D.5-dev apache on windows xp and mysql, browser Firefox 2
Comment #6
gpk CreditAttribution: gpk commentedOK so it appears from the above that the problem is with config of PHP (actually only in PHP 5.2.0 or later, which introduced the PCRE limits http://uk3.php.net/manual/en/ref.pcre.php). See also http://bugs.php.net/bug.php?id=40846.
Solution appears to be to increase the limits as per #4 in settings.php. The link to the PHP bug above actually suggests 10,000,000 as a more sensible limit (i.e. 100 times the PHP default of 100,000, and 10 times the suggested 1,000,000 at #4).
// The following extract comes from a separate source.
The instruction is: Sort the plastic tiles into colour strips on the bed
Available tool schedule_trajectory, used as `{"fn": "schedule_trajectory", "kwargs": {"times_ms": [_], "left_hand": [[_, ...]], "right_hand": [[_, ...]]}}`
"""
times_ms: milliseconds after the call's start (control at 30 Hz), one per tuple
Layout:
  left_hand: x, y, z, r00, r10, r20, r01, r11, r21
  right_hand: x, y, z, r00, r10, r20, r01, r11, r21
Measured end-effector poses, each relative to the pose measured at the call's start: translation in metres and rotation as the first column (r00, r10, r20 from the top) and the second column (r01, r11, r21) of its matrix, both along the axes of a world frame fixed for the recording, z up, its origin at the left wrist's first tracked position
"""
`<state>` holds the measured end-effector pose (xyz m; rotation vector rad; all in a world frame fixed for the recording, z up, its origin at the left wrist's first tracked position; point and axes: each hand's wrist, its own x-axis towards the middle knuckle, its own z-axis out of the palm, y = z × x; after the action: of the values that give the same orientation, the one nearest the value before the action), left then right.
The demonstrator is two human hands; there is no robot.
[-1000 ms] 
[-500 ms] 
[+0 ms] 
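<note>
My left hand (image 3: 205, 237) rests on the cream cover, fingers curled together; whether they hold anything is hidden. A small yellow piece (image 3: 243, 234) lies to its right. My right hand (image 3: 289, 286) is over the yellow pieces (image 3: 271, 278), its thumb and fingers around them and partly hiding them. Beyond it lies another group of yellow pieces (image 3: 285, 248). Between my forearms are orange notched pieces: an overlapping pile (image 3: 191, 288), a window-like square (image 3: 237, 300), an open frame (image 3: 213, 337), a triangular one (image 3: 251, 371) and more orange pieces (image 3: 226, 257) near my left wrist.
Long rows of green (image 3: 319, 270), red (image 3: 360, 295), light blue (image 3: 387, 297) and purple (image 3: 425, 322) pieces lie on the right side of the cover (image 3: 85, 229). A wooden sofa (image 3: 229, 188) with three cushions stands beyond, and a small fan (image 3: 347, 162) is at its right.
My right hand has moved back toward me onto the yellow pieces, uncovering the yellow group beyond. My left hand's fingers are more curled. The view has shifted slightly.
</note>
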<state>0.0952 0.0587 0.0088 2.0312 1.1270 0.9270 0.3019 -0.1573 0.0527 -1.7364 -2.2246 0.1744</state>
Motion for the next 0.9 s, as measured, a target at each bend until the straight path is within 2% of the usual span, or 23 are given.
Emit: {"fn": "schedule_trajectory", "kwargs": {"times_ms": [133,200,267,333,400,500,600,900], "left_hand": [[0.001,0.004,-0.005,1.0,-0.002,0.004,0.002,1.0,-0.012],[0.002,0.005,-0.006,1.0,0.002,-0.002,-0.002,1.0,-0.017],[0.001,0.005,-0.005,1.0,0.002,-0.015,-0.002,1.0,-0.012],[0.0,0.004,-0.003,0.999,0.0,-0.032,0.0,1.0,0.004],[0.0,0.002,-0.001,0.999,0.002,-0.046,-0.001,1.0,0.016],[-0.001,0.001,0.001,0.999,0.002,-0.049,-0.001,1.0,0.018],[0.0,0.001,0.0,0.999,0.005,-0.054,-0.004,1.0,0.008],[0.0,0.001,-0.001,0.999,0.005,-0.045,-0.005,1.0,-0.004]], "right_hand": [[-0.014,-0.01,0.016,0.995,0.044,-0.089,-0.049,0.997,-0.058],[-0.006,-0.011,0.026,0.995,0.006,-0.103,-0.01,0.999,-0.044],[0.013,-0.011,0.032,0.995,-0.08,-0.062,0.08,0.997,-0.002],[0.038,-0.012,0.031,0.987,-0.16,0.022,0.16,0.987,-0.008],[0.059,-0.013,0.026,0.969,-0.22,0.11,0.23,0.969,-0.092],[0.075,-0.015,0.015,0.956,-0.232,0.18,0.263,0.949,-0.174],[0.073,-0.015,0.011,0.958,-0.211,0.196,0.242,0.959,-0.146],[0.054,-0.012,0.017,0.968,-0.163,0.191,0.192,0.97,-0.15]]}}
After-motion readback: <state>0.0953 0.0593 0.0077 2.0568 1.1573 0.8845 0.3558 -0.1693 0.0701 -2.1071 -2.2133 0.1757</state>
Might want to check that we are in fact increasing the system's current limits...
Would probably need to be addressed in 6.x/7.x first and then backported to 5.x but as there's no patch yet I'll leave it against 5.x since that's where most people will be hitting this problem at the moment.
@ricabrantes: what version of PHP are you using? What are the values of pcre.backtrack_limit and pcre.recursion_limit (e.g. from phpinfo)? Are you saying that you reproduced this bug, and that #4 fixed it?
Comment #7
ricabrantes CreditAttribution: ricabrantes commentedMy versions are: Windows xp sp3(beta), PHP 5.2.5, MySql 5.0.51, Apache/2.2.6, pcre.backtrack_limit 100000 and pcre.recursion_limit 100000..
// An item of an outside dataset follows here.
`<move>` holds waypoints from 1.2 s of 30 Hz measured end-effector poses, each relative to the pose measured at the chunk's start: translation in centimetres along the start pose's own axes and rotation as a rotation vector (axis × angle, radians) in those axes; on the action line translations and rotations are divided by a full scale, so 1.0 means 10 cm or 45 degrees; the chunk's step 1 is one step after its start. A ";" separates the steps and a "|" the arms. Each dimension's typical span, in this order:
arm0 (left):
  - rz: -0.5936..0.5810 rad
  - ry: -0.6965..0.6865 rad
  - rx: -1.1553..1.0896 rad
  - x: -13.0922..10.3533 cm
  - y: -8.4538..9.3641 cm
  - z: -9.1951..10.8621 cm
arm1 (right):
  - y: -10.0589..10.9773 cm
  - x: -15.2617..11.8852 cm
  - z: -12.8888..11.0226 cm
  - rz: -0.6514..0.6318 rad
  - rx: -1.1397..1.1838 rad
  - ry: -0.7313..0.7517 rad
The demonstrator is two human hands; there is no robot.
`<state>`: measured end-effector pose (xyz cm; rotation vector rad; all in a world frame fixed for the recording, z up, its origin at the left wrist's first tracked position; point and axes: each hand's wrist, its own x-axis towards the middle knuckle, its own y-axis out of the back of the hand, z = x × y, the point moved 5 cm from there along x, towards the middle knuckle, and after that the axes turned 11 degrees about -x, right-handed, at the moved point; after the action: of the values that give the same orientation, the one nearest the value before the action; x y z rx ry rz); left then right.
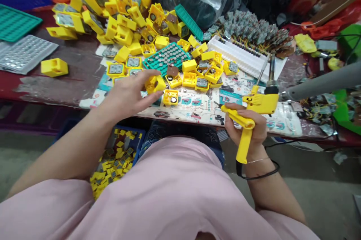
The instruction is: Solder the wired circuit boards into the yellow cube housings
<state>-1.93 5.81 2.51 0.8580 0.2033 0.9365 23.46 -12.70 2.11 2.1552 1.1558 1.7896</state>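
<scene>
My left hand (126, 93) is closed on a small yellow plastic housing (155, 83), pinched between thumb and fingers above the table's front edge. Just right of it lies an open yellow case (170, 98) with a round silver part inside. My right hand (255, 125) grips a yellow soldering gun (261, 101), its metal tip pointing away from me and its black cord looping at the wrist. A yellow handle-like piece (238, 116) with a thin dark tip also lies in the right fingers; its exact kind is unclear.
A teal tray (149, 62) of button cells lies among piled yellow housings (121, 26). Wired grey parts (251, 26) crowd a white foam tray (234, 54) behind. A grey metal arm (324, 82) reaches in from the right. Below the table, a blue bin (140, 145) holds yellow pieces.
</scene>
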 end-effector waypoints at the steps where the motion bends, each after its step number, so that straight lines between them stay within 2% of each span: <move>1: -0.031 -0.040 0.172 -0.01 -0.04 -0.06 | 0.00 -0.01 0.00 0.007 -0.022 0.011; 3: -0.081 -0.120 0.324 -0.04 -0.16 -0.12 | 0.00 -0.03 0.01 0.033 -0.057 0.038; 5: -0.064 -0.207 0.325 -0.05 -0.25 -0.07 | 0.00 -0.04 0.02 0.037 -0.082 0.060; 7: 0.012 -0.278 0.252 -0.04 -0.31 0.07 | 0.00 -0.05 0.03 0.020 -0.107 0.069; 9: 0.017 -0.348 0.170 -0.02 -0.44 0.26 | 0.01 -0.05 0.04 0.008 -0.122 0.062; 13: -0.232 -0.553 0.256 0.04 -0.95 0.64 | 0.04 -0.04 0.03 0.014 -0.111 0.053; 15: -0.281 -0.572 0.347 0.09 -1.17 0.72 | 0.05 -0.03 -0.01 0.018 -0.099 0.080; 17: -0.283 -0.553 0.445 0.16 -1.29 0.75 | 0.07 -0.02 -0.03 0.025 -0.093 0.090; 21: -0.326 -0.561 0.571 0.26 -1.31 0.78 | 0.09 -0.03 -0.01 0.020 -0.087 0.050; 25: -0.442 -0.594 0.607 0.22 -1.29 0.80 | 0.08 -0.09 0.06 -0.010 -0.064 0.028; 27: -0.506 -0.649 0.524 0.15 -1.29 0.82 | 0.07 -0.11 0.09 -0.020 -0.070 0.018; 30: -0.587 -0.805 0.213 0.00 -1.26 0.83 | 0.07 -0.14 0.11 -0.023 -0.096 0.004; 32: -0.465 -0.842 0.128 -0.03 -1.18 0.80 | 0.07 -0.15 0.12 -0.023 -0.107 -0.009; 34: -0.259 -0.774 0.233 -0.01 -1.10 0.72 | 0.08 -0.16 0.12 -0.018 -0.108 -0.022; 36: -0.185 -0.680 0.364 -0.02 -1.10 0.66 | 0.07 -0.16 0.12 -0.024 -0.103 -0.037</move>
<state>8.10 -1.25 -1.12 1.3082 -0.0655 0.5219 24.83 -13.73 0.89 2.1108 1.0748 1.7600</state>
I tested on Firefox 2.0.0.12, ie6, opera 9.26 and Safari 3.0.4 for windows..
I can´t reproduced the bug, the text is show very well..
Comment #8
hubris CreditAttribution: hubris commentedUpping the limits to:
ini_set('pcre.backtrack_limit', 10000000);
ini_set('pcre.recursion_limit', 10000000);
doesn't seem to solve the problem. I've entered these values in settings.php, and the changes are confirmed in PHPinfo()
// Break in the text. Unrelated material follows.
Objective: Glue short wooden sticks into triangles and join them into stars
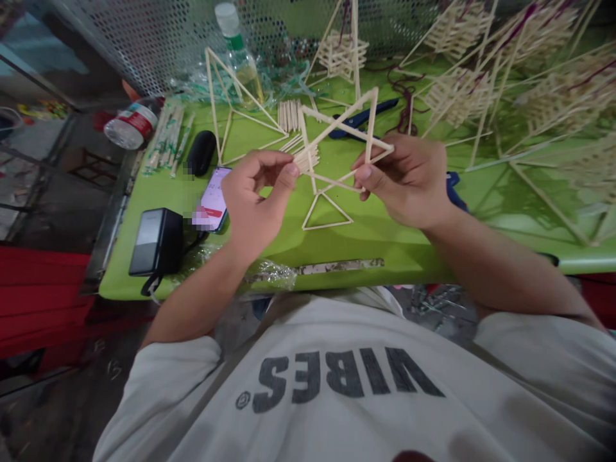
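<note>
A star-shaped frame of thin wooden sticks (337,120) is held up above the green table (385,247) between both hands. My left hand (264,192) pinches its left corner between thumb and forefinger. On the right side, my right hand (402,176) grips the frame near its lower right sticks, fingers curled. Below the star lies a small stick triangle (328,212) on the table. Behind the star are a bundle of short sticks (289,117) and blue-handled pliers (359,120), partly covered by the frame.
Stick structures (459,96) crowd the right and back. A larger stick frame (235,122), a bottle (239,54), a phone (212,200), a black case (201,153), a black box (156,240) and wrapped sticks (166,138) stand or lie leftward. A patterned strip (339,266) lies near the front edge.
</note>
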`<action>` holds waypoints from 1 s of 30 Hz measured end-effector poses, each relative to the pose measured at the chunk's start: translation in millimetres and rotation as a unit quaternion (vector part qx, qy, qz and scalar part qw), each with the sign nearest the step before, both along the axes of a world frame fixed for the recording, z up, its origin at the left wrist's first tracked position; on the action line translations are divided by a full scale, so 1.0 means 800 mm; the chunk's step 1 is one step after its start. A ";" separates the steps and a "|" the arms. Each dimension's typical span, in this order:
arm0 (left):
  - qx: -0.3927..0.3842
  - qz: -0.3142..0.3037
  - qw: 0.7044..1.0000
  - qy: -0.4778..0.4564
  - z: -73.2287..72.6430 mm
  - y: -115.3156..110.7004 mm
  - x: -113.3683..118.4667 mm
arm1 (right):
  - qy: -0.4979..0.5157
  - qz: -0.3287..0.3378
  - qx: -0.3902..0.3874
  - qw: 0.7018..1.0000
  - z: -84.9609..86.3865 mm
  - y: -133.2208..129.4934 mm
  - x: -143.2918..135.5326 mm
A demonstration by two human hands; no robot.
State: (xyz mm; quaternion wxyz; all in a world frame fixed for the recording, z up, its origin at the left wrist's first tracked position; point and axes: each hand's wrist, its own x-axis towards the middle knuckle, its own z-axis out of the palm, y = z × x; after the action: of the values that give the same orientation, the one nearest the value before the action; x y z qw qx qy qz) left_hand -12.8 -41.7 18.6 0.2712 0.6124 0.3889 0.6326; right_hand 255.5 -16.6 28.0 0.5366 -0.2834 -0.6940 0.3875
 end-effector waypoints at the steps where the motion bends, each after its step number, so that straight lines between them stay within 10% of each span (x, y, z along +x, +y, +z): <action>1: 0.000 0.022 1.000 0.011 0.001 -0.002 0.000 | -0.008 -0.009 0.005 1.000 0.001 -0.002 -0.001; 11: 0.018 0.104 0.987 0.119 -0.001 0.003 -0.012 | -0.072 -0.040 0.038 0.996 0.009 -0.009 -0.003; 18: -0.006 0.017 0.995 0.098 0.002 0.014 -0.019 | -0.095 -0.049 0.013 0.994 0.002 -0.001 0.002; 25: 0.021 -0.011 0.999 -0.029 -0.019 0.064 -0.044 | 0.010 -0.018 -0.033 0.999 0.003 0.013 0.006; 30: 0.010 0.045 0.997 0.062 -0.038 0.089 -0.062 | 0.027 -0.010 -0.073 0.997 0.003 0.028 0.005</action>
State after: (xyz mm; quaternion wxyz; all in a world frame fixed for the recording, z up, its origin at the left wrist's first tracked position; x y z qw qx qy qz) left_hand -62.1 29.6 -11.6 0.2114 0.6352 0.4258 0.6087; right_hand 259.9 5.9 30.1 0.5366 -0.3181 -0.6465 0.4393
I have a 70,535 character count node and it will not display under the view tab...
Drupal 5.7
PHP 5.2.5
Apache (Unix)
Shared hosting environment
-Chris
Comment #9
hubris CreditAttribution: hubris commentedSome additional information:
I've found some errors listed in my hosted site's control panel error log regarding these long character nodes that I'm trying to edit/submit:
[Mon Mar 31 14:27:33 2008] [error] [client 70.137.148.72] ALERT - configured request variable value length limit exceeded - dropped variable 'field_body_of_chapter[0][value]' (attacker 'IP.address', file '/example_home_directory/index.php'), referer: http://www.examplesite.com/en/node/2170/edit
[Mon Mar 31 13:51:30 2008] [error] [client 70.137.148.72] ALERT - configured request variable value length limit exceeded - dropped variable 'field_body_of_chapter[0][value]' (attacker 'IP.address', file '/example_home_directory/index.php'), referer: http://www.examplesite.com/en/node/1481/edit
After some searching I found this error is related to the Suhosin Hardened PHP extension. Specifically the suhosin.request.max_value_length value of 65000 . My problem node/post of 70,535 characters is exceeding these limits and the field: 'field_body_of_chapter[0][value]' is being dropped... I didn't fully determine when it's being dropped (when I submit the node, when I view the node, etc). But somewhere in the process of creating/viewing the node, it's getting ...killed by this limit.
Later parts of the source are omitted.